Insert data into Postgres. Fast.
The task of ingesting data into Postgres is a common one in my job as data engineer, and also in my side projects.
As such, I learned a few tricks that here I’m going to discuss, in particular related to ingesting data from Python and merging it with existing rows.
Before starting, I have to say the fastest way to insert data into a Postgres DB is the COPY command, which has a counterpart
\copy on the psql CLI tool that is useful to invoke it remotely.
The copy command has some options, but in general it’s used to perform an initial load from a CSV file. It assumes the data is loaded as-is.
This however becomes harder to do when the data has a more complex layout, for example it comes from an API or JSON files, and needs to be merged with data that is already loaded into the DB according to some rule.

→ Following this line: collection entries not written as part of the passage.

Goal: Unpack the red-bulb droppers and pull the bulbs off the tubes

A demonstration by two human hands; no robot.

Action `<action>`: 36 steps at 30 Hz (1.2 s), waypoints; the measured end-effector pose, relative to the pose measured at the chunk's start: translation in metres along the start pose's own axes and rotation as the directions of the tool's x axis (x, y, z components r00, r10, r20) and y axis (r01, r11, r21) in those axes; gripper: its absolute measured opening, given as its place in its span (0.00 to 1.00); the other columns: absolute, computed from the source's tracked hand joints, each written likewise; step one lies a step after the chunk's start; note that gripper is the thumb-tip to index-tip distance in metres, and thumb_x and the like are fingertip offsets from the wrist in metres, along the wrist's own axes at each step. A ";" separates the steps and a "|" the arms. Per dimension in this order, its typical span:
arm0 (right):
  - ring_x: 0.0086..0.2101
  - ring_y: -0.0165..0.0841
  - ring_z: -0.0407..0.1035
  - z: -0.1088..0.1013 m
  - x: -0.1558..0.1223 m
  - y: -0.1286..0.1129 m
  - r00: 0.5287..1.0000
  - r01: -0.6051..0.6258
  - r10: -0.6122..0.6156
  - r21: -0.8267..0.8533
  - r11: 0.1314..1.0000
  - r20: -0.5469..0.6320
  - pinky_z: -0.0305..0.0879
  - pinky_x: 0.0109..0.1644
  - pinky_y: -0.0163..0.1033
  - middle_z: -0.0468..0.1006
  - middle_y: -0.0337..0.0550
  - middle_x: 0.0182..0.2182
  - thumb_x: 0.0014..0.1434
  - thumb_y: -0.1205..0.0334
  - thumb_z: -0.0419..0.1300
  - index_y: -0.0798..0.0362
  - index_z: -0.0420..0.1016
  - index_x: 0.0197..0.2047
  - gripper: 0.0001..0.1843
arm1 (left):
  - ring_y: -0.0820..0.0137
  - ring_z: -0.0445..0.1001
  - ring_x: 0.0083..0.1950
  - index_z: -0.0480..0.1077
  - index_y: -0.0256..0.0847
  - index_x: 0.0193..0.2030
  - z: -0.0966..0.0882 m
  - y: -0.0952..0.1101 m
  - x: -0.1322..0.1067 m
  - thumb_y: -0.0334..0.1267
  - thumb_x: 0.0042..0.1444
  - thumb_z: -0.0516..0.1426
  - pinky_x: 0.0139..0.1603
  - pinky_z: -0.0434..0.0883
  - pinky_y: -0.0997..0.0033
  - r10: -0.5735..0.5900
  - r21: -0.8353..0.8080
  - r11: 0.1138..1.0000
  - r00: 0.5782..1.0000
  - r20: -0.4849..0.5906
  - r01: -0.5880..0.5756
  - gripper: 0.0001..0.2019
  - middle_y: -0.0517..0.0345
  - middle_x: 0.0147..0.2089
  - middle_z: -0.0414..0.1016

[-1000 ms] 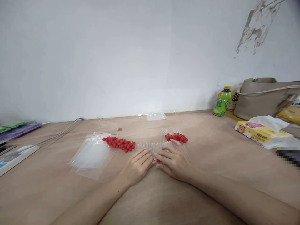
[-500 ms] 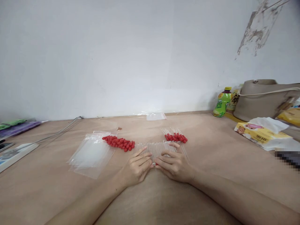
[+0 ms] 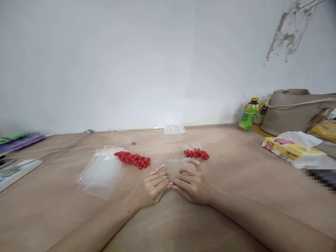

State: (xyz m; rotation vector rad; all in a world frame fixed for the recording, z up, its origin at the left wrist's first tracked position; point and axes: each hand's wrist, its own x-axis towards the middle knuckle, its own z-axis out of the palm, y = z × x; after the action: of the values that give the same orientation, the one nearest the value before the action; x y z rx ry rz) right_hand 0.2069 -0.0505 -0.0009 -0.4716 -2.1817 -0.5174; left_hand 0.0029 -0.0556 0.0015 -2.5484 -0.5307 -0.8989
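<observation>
My left hand [image 3: 153,184] is closed on a thin clear tube, whose end [image 3: 170,184] shows at the fingertips. In my right hand [image 3: 193,182] is a small red rubber bulb, mostly hidden by the fingers. The bulb meets the tube's end or lies very close; I cannot tell which. Under and beyond both hands lies a row of clear tubes [image 3: 173,168], side by side. A pile of loose red bulbs [image 3: 133,159] is at the left end of the row. Behind its right end lie several clear tubes fitted with red bulbs [image 3: 196,153].
Clear zip bags [image 3: 98,171] lie at the left, with another bag [image 3: 174,130] by the wall. A cable [image 3: 68,144] runs to a power strip [image 3: 21,175]. To the right are a green bottle [image 3: 247,117], a tissue pack [image 3: 291,149] and a grey-beige handbag [image 3: 286,112].
Both hands stay nearly in place. The red bulb and the tube's end have shifted only slightly between the fingertips; the rest of the table is unchanged.
</observation>
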 end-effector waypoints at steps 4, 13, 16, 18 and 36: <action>0.32 0.28 0.66 0.002 0.003 -0.003 0.997 -0.072 0.072 0.034 0.997 0.004 0.44 0.55 0.49 0.76 0.34 0.24 0.57 0.59 0.56 0.53 0.71 0.33 0.06 | 0.69 0.74 0.44 0.68 0.34 0.34 -0.001 0.001 0.002 0.29 0.55 0.53 0.57 0.64 0.60 0.016 0.038 0.999 1.000 0.018 -0.016 0.03 0.56 0.32 0.76; 0.32 0.27 0.66 0.003 -0.001 0.001 1.000 0.028 -0.028 0.019 0.999 0.007 0.47 0.52 0.46 0.77 0.35 0.25 0.59 0.64 0.54 0.53 0.71 0.36 0.05 | 0.69 0.74 0.44 0.68 0.34 0.33 -0.002 0.003 0.005 0.29 0.56 0.52 0.56 0.66 0.63 0.011 -0.005 1.000 0.998 0.065 -0.011 0.05 0.55 0.31 0.76; 0.31 0.26 0.66 0.001 -0.002 0.001 0.998 0.057 -0.057 0.011 0.998 -0.008 0.49 0.51 0.45 0.77 0.34 0.26 0.59 0.64 0.54 0.53 0.71 0.37 0.05 | 0.69 0.74 0.43 0.68 0.34 0.33 -0.002 0.004 0.003 0.29 0.56 0.52 0.56 0.67 0.62 0.010 -0.048 0.999 0.998 0.060 -0.007 0.05 0.54 0.31 0.76; 0.32 0.26 0.67 0.001 -0.003 0.002 0.997 0.079 -0.079 0.004 0.997 -0.026 0.50 0.51 0.44 0.77 0.34 0.27 0.58 0.64 0.55 0.53 0.71 0.38 0.05 | 0.69 0.74 0.43 0.68 0.34 0.33 -0.002 0.005 0.003 0.28 0.55 0.52 0.56 0.67 0.62 0.010 -0.071 0.997 0.998 0.056 -0.006 0.05 0.54 0.31 0.76; 0.40 0.31 0.68 -0.009 -0.011 0.010 0.951 0.297 -0.305 -0.117 0.948 -0.056 0.60 0.46 0.41 0.78 0.44 0.35 0.59 0.71 0.49 0.60 0.73 0.40 0.12 | 0.69 0.74 0.44 0.68 0.36 0.35 -0.003 0.005 -0.002 0.27 0.56 0.50 0.57 0.66 0.59 -0.031 -0.151 0.988 0.998 0.050 0.038 0.06 0.55 0.30 0.75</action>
State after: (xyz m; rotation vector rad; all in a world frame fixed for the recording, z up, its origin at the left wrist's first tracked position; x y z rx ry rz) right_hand 0.2241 -0.0482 -0.0020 -0.1702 -2.1726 -0.8090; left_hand 0.0018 -0.0618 0.0014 -2.7110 -0.5410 -0.9255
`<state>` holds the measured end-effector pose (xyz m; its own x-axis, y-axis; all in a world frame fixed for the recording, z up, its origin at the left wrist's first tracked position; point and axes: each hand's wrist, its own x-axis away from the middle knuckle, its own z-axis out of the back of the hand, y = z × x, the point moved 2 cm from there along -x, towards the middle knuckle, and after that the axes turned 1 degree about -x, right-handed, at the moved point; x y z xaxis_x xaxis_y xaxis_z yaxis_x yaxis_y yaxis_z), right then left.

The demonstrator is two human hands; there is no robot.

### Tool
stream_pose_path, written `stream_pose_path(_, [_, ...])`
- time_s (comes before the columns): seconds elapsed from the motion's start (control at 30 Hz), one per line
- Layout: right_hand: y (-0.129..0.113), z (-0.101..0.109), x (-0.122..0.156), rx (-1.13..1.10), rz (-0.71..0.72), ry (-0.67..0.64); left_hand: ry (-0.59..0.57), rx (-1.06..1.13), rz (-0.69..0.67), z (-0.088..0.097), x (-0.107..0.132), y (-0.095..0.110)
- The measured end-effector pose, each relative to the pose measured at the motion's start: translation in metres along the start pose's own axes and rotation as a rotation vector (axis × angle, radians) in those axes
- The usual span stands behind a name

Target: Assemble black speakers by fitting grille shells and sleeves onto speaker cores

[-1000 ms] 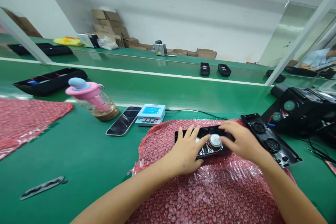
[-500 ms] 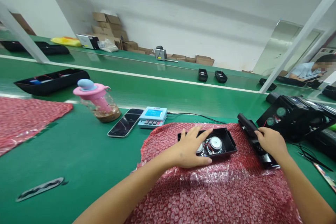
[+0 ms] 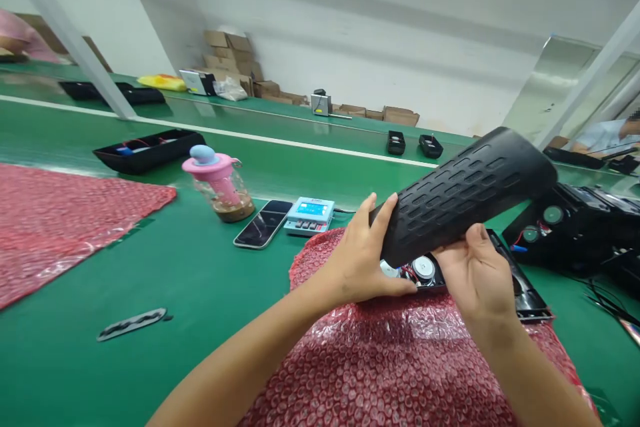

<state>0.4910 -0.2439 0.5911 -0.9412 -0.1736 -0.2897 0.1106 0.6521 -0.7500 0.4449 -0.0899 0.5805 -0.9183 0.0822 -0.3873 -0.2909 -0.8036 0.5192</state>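
Observation:
Both my hands hold a long black perforated speaker cover (image 3: pixel 463 190) tilted in the air, its far end raised to the right. My left hand (image 3: pixel 363 257) grips its near left end, fingers curled up its side. My right hand (image 3: pixel 475 273) holds it from below. Under the cover, an open black speaker housing (image 3: pixel 423 271) with round silver drivers and red wires lies on a pink bubble-wrap sheet (image 3: pixel 400 360), mostly hidden by the cover and my hands.
A black panel (image 3: pixel 525 293) lies right of the housing; black speaker units (image 3: pixel 575 227) stand beyond. A phone (image 3: pixel 263 223), blue tester box (image 3: pixel 311 215), pink bottle (image 3: pixel 219 183) and black tray (image 3: pixel 150 150) sit to the left. Another bubble-wrap sheet (image 3: pixel 65 220) lies far left. A person sits far right.
My right hand picked the black cover up from the right and brought it over the housing. My left hand left the housing and took the cover's near end. The camera shifted left.

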Motion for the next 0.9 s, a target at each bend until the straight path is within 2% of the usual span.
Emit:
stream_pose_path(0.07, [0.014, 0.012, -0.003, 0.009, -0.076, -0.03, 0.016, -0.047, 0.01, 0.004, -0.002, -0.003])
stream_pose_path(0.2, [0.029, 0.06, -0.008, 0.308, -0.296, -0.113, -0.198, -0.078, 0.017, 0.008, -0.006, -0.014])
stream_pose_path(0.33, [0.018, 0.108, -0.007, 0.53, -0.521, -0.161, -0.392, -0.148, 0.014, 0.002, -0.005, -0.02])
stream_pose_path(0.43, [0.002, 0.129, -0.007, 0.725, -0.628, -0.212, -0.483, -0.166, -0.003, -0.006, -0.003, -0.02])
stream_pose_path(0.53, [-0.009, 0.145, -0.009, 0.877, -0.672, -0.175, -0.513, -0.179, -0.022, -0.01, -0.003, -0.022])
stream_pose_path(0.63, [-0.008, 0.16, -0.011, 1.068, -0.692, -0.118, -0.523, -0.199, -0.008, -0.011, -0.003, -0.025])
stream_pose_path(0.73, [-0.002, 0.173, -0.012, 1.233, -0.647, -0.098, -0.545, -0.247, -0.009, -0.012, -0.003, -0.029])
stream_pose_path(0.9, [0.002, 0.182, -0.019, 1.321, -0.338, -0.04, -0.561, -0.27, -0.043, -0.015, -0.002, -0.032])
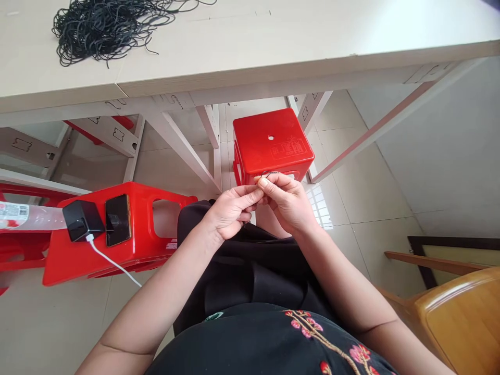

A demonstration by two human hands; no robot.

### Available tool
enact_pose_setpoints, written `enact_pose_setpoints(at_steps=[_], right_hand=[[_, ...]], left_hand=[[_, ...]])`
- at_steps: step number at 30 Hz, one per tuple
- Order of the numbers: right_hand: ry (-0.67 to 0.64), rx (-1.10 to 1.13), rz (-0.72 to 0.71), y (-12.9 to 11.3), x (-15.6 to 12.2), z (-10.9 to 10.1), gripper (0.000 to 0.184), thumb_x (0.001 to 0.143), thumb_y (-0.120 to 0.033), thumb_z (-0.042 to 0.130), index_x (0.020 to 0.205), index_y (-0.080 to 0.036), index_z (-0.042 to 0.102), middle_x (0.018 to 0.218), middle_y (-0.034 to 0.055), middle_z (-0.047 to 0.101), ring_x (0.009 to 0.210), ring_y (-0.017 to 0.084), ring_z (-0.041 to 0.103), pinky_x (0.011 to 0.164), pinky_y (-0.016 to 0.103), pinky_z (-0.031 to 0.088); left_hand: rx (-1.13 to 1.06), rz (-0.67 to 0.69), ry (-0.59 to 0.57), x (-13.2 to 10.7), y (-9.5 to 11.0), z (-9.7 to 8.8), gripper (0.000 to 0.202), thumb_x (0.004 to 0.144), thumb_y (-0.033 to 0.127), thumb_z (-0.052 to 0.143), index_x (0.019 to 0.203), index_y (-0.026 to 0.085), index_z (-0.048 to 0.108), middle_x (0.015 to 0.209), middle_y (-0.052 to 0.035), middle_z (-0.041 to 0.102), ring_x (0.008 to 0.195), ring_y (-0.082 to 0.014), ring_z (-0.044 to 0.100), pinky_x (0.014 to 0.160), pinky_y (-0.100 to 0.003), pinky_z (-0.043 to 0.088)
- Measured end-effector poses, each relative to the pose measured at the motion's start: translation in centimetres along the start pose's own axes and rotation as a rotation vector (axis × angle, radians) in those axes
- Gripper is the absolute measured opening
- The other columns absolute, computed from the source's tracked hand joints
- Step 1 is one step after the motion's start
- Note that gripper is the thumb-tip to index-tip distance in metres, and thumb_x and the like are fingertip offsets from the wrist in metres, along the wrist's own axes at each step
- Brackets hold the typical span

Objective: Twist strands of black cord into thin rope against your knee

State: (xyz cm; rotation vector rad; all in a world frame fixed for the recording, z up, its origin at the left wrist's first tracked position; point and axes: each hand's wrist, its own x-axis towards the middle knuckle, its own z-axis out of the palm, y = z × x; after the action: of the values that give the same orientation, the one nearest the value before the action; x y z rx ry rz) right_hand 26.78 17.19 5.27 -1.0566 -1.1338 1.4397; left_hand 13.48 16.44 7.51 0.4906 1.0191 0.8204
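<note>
My left hand (232, 211) and my right hand (287, 203) meet in front of my lap, fingertips close together. Both pinch a thin dark cord (271, 173), which forms a small loop above my right thumb. A short dark bit of it shows under my left fingers; the rest is hidden by my fingers. Far from both hands, a tangled heap of thin black cords (105, 31) lies on the beige table (250, 73).
A red plastic stool (273, 146) stands just beyond my hands. On a second red stool (156, 255) to the left lie a phone (117, 220), a black charger (83, 220) with a white cable (113, 263), and a plastic bottle (31, 217). A wooden chair (461, 323) stands at the right.
</note>
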Motion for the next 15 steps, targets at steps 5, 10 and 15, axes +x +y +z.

In this article I’ll show a real case and discuss some aspects like:
- using the
INSERT... ON CONFLICTfunctionality, (aka
UPSERT) to integrate with existing data
- setting up a Postgres instance in an automated and reproducible way to make benchmarking a breeze
- using different libraries:
- using prepared statements and
- performing batch insertions in single SQL queries using
- using the
copyfunction programmatically, including the
- take advantage of
The case: ingest 5 million comments from Reddit
My use case here is to ingest into Postgres a corpus of 5 million subreddit comments. They were downloaded using the Reddit API and this subreddit downloader script I want to later use this data to perform NLP tasks, but for the scope of this topic let’s just say I have a bunch of JSONL files describing comments (and submission) in this form:
- text: the textual content of a comment
- score: the number of positive or negative votes the comment received
- created_at: a timestamp with a time zone
- parent_id: the comment or submission this comment is replying to
- id: an unique id of the comment (used as parent_id by possible replies)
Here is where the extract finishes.